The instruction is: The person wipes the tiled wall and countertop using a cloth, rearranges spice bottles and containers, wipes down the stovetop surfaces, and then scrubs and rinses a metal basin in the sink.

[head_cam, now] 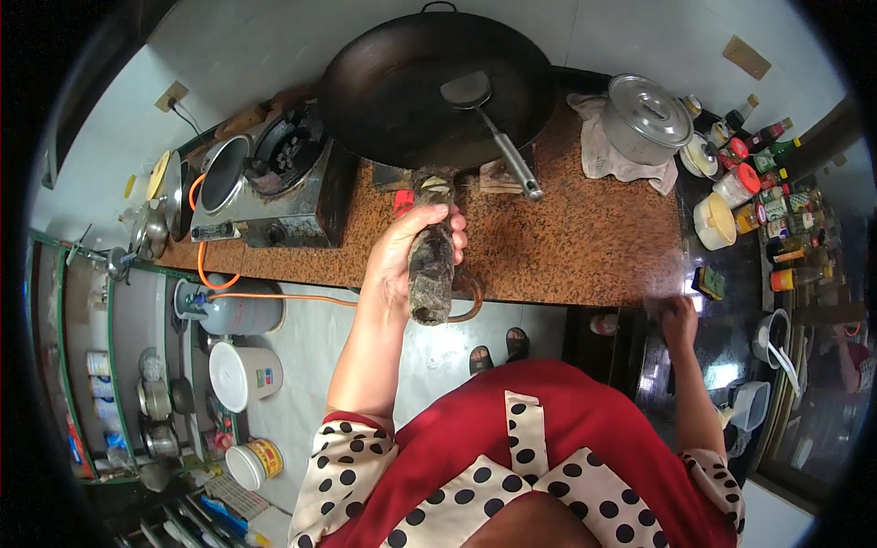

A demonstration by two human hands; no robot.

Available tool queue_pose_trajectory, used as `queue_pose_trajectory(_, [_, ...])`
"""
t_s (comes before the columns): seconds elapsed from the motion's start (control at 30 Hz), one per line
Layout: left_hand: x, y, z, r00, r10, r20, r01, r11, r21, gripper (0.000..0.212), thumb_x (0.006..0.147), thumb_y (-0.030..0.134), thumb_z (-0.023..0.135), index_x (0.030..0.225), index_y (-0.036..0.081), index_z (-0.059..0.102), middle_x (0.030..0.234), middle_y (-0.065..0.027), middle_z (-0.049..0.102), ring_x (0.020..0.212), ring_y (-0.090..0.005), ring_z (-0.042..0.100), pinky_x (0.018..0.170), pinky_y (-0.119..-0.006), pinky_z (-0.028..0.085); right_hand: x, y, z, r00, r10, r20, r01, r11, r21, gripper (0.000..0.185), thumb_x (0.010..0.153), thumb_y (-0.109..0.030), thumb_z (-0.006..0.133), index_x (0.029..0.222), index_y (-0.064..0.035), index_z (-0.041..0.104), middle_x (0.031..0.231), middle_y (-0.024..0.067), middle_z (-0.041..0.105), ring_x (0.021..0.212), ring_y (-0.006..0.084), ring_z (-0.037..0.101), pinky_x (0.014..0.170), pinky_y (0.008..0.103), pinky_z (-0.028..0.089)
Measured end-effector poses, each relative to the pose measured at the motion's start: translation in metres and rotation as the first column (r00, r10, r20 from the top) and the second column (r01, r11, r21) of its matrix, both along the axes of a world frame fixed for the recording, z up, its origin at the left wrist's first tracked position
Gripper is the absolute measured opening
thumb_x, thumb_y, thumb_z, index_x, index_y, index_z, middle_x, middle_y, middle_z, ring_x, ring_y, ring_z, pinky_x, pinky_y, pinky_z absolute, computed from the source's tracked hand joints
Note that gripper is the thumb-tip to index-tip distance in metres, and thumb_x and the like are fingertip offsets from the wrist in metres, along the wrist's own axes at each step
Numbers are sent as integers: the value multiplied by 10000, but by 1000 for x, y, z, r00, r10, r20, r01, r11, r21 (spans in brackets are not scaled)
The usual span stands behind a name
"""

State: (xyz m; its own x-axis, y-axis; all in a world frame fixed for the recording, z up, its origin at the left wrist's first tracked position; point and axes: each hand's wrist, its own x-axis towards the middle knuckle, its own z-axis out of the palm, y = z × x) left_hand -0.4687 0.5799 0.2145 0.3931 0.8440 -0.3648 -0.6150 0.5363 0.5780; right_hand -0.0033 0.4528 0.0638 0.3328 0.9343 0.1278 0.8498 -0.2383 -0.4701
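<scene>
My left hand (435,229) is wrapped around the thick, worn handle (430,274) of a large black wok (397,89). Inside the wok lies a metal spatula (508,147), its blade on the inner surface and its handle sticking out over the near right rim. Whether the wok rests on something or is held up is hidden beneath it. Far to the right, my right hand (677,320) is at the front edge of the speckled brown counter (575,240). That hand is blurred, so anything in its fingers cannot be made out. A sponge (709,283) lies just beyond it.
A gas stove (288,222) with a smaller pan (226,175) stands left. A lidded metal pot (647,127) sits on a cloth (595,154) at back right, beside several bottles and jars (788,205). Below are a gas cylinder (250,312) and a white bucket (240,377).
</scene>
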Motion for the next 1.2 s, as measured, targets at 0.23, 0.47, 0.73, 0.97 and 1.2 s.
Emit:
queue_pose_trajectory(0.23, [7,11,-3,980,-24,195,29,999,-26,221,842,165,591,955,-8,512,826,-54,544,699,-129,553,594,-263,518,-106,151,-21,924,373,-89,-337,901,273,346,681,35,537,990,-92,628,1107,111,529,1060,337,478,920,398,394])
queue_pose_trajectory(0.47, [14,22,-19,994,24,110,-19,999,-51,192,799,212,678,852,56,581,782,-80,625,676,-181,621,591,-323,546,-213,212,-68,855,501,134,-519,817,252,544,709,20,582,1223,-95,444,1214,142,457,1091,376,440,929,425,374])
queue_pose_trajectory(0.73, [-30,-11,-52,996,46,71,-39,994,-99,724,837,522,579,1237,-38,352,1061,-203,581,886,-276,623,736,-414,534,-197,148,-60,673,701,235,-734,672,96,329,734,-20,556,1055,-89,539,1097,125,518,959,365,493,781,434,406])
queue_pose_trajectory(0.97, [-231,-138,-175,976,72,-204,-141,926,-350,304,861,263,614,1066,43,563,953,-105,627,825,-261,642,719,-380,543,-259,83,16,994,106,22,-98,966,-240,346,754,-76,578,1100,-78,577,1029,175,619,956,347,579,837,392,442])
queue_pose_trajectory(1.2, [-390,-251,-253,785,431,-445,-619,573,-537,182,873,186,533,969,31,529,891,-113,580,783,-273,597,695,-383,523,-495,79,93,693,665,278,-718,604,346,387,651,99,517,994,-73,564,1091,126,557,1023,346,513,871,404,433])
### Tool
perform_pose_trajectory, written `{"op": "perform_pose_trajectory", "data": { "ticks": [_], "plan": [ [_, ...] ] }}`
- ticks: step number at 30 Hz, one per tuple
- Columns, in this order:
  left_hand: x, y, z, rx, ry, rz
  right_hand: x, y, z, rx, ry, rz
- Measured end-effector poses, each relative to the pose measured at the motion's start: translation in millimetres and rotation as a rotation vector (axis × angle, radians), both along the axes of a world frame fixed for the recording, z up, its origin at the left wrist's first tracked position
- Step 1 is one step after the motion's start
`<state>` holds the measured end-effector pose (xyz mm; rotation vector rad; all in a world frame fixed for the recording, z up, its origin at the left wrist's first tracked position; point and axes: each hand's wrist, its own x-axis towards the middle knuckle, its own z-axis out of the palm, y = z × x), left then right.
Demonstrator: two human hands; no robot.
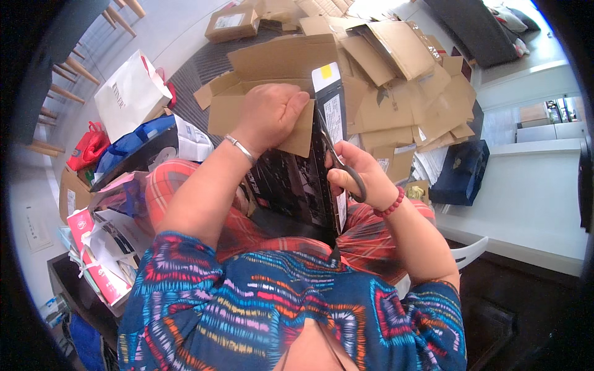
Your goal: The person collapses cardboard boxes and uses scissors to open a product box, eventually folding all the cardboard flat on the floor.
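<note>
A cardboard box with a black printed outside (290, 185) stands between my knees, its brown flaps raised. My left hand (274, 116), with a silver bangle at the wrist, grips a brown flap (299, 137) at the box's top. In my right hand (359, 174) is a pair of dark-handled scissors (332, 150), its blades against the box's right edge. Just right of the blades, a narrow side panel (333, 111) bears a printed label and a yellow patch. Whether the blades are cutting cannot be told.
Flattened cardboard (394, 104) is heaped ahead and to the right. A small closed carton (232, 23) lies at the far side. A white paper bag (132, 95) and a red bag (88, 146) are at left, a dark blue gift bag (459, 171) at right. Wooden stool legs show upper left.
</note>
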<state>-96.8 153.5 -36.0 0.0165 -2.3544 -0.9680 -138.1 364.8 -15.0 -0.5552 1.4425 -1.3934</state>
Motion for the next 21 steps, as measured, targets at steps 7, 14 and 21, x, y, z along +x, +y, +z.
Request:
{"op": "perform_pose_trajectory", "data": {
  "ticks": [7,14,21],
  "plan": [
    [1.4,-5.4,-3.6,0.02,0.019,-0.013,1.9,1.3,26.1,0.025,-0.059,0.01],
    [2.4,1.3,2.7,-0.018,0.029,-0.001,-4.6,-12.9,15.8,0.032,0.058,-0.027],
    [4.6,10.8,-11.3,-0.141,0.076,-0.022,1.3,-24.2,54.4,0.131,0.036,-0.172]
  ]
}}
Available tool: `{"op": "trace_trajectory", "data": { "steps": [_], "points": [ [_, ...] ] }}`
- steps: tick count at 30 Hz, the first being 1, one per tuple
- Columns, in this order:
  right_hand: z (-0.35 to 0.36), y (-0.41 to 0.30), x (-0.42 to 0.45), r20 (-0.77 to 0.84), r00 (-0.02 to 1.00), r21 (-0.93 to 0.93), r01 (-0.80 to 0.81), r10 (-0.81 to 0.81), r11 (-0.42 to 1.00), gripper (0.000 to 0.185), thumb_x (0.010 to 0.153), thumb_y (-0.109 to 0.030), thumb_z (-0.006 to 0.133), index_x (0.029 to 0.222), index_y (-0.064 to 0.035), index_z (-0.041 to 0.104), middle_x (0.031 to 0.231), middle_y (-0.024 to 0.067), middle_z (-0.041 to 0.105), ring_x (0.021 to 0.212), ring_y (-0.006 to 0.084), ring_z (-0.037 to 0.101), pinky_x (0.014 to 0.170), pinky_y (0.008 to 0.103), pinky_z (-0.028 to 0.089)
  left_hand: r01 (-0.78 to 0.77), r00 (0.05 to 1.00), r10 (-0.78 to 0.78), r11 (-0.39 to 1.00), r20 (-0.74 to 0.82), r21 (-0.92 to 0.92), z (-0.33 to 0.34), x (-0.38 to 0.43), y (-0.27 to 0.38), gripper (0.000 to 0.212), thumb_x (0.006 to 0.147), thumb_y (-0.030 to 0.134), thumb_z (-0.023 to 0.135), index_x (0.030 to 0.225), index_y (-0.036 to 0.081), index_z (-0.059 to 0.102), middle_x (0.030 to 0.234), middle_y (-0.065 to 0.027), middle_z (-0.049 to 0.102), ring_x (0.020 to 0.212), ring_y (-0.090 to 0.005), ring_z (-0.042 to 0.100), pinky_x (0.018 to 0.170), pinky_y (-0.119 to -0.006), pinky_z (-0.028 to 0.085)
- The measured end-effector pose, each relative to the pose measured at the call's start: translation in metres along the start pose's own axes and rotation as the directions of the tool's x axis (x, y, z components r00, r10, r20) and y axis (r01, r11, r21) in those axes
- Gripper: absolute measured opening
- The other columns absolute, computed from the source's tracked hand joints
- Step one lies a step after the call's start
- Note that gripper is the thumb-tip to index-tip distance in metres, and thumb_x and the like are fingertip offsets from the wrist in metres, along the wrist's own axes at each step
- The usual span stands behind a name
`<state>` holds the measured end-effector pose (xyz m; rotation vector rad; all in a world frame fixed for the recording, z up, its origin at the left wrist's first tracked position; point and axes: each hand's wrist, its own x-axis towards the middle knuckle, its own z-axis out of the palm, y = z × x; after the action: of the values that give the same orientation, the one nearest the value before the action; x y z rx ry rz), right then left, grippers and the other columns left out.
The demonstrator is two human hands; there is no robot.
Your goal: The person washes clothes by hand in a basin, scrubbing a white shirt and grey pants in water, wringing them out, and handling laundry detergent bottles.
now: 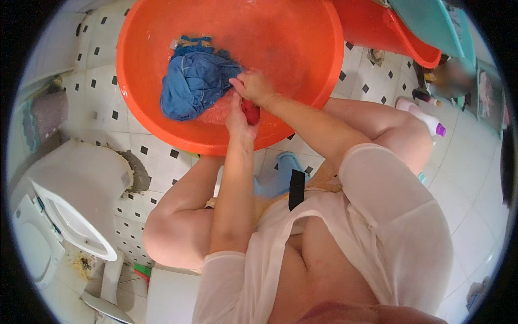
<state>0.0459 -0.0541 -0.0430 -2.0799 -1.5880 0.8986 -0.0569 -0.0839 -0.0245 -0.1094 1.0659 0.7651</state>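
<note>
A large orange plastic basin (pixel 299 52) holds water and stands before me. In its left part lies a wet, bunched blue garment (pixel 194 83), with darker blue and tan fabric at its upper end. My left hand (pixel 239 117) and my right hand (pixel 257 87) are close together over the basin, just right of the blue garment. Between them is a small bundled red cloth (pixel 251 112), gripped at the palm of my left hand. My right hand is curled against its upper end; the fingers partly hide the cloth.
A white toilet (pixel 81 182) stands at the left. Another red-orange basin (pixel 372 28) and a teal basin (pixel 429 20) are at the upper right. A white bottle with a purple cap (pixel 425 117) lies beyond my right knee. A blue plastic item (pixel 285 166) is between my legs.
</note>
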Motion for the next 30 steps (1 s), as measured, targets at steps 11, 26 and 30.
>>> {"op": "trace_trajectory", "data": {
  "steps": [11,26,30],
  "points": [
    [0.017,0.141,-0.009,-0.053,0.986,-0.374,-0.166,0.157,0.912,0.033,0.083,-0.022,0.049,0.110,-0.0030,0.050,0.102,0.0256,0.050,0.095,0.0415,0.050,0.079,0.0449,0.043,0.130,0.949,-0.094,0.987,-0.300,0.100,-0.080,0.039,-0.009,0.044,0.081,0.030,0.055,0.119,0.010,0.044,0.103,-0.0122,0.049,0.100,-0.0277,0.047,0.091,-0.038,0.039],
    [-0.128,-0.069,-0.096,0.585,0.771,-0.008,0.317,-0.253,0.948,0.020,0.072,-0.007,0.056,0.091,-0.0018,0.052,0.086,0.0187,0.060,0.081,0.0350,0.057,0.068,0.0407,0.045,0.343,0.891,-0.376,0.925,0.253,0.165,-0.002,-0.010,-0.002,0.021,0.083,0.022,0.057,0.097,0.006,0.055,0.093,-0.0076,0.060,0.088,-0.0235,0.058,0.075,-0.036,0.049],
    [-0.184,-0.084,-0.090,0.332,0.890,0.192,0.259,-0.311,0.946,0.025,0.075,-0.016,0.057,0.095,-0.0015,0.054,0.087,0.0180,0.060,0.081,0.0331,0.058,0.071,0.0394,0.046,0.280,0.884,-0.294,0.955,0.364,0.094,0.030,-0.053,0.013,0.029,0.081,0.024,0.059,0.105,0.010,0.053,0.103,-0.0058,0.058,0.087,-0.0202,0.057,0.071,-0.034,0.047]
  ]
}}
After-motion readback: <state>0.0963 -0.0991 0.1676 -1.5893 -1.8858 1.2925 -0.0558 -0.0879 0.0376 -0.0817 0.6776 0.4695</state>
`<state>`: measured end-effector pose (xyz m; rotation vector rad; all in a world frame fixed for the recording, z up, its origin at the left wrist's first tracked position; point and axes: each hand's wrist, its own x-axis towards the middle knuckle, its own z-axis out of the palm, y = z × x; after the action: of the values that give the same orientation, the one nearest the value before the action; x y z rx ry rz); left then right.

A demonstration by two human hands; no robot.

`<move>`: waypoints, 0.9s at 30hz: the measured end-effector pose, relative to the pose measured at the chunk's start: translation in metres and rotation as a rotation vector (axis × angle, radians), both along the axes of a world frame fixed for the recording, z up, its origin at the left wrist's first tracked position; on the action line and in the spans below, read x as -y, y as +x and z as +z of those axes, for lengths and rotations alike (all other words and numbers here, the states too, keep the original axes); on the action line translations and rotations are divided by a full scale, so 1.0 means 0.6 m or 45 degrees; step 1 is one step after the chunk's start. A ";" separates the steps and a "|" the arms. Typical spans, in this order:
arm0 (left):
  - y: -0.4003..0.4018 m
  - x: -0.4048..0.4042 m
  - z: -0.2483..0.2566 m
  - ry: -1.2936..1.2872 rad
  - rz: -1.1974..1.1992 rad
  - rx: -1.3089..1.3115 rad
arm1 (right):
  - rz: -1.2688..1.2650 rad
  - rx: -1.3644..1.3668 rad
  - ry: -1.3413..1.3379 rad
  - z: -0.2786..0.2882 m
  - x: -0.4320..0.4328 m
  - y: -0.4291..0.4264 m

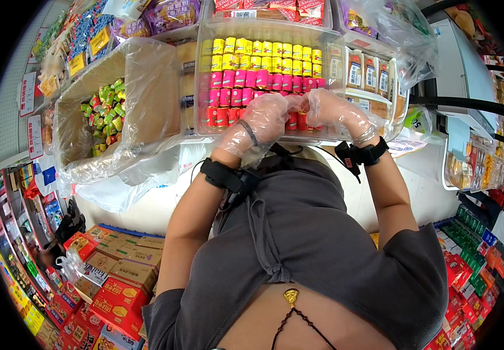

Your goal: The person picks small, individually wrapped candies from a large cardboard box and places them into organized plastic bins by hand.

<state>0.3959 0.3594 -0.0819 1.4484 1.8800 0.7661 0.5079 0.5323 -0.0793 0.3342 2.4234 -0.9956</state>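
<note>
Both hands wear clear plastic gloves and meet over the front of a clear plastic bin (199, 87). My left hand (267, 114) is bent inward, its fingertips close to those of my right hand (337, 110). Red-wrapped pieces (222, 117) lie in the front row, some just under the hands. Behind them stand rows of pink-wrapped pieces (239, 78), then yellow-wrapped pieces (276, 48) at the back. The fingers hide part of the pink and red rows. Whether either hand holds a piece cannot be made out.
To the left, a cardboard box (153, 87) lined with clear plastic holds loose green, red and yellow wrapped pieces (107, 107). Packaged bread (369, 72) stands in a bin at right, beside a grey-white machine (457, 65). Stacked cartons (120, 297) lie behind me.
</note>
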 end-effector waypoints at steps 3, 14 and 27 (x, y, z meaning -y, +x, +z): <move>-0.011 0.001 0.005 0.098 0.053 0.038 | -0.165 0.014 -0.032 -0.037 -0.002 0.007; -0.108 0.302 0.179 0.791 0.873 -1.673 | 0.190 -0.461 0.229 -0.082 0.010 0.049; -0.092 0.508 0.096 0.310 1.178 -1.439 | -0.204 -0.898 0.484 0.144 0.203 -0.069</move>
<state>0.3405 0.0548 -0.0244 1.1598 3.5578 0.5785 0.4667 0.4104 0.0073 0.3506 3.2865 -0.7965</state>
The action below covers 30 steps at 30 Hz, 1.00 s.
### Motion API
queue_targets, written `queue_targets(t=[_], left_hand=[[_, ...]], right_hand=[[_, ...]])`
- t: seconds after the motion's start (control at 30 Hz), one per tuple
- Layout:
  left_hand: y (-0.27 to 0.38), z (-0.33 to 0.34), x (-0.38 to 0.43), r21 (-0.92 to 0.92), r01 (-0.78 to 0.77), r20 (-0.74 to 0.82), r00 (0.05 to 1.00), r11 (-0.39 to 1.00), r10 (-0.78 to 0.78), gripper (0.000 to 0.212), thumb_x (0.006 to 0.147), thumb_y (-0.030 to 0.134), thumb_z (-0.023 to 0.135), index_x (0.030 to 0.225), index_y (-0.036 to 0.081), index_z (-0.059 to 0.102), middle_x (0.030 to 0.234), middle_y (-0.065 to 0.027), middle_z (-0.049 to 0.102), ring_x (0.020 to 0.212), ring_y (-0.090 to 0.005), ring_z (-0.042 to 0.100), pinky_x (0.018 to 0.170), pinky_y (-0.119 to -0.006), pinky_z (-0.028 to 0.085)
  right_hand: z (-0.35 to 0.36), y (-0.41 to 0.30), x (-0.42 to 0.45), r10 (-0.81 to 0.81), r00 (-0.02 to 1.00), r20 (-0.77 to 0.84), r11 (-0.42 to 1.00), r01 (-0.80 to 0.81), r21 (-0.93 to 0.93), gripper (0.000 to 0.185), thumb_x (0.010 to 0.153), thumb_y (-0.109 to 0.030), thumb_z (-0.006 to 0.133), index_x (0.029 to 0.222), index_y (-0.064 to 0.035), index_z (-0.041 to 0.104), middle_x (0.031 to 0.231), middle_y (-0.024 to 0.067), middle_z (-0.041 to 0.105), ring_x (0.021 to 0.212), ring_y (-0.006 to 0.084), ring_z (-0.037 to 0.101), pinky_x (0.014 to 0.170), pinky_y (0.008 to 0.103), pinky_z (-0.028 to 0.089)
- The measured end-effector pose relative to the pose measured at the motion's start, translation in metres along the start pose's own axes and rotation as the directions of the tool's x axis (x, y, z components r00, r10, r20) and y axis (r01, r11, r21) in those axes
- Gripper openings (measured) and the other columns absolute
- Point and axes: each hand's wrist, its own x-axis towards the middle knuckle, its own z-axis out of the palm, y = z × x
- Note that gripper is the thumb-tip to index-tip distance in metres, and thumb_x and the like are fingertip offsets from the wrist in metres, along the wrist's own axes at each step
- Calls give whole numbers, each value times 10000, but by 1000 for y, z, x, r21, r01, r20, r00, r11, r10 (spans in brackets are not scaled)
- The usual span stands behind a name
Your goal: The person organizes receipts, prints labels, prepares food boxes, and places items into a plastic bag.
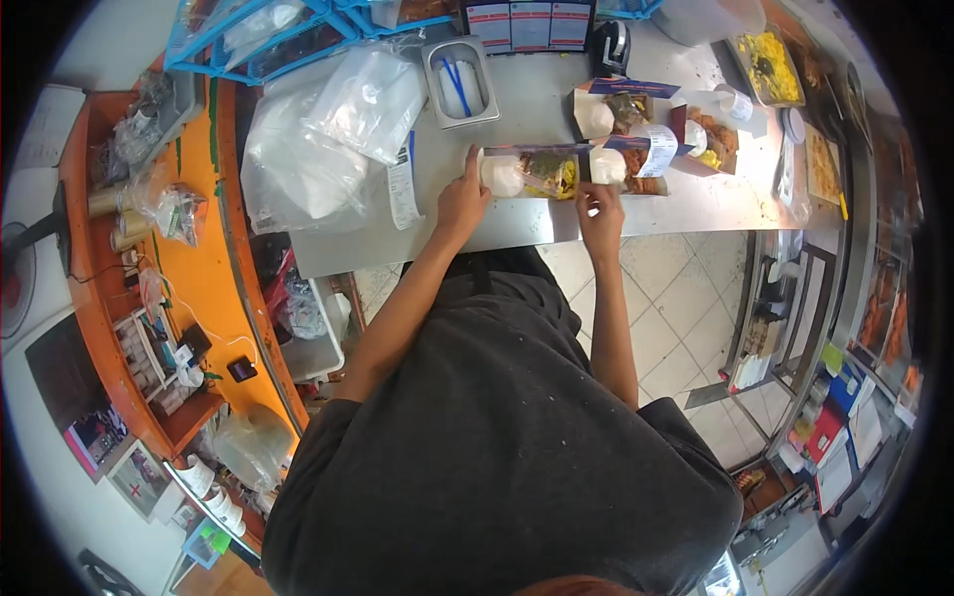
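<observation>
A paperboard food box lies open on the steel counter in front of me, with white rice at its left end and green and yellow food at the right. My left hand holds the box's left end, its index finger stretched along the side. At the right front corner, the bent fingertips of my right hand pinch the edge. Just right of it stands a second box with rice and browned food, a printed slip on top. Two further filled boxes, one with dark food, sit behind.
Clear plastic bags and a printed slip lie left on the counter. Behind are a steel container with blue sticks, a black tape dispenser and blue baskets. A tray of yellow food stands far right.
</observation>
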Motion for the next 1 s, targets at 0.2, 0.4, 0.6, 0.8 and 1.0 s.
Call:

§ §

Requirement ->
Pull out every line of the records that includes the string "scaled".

Answer to this exercise ->
Numbers are sent as integers: the value multiplied by 10000, but by 1000 for x, y, z, r00, r10, r20, r01, r11, r21 (spans in brackets are not scaled)
- Calls give whole numbers, each value times 10000, but by 1000 for y, z, x, r21, r01, r20, r00, r11, r10 (spans in brackets are not scaled)

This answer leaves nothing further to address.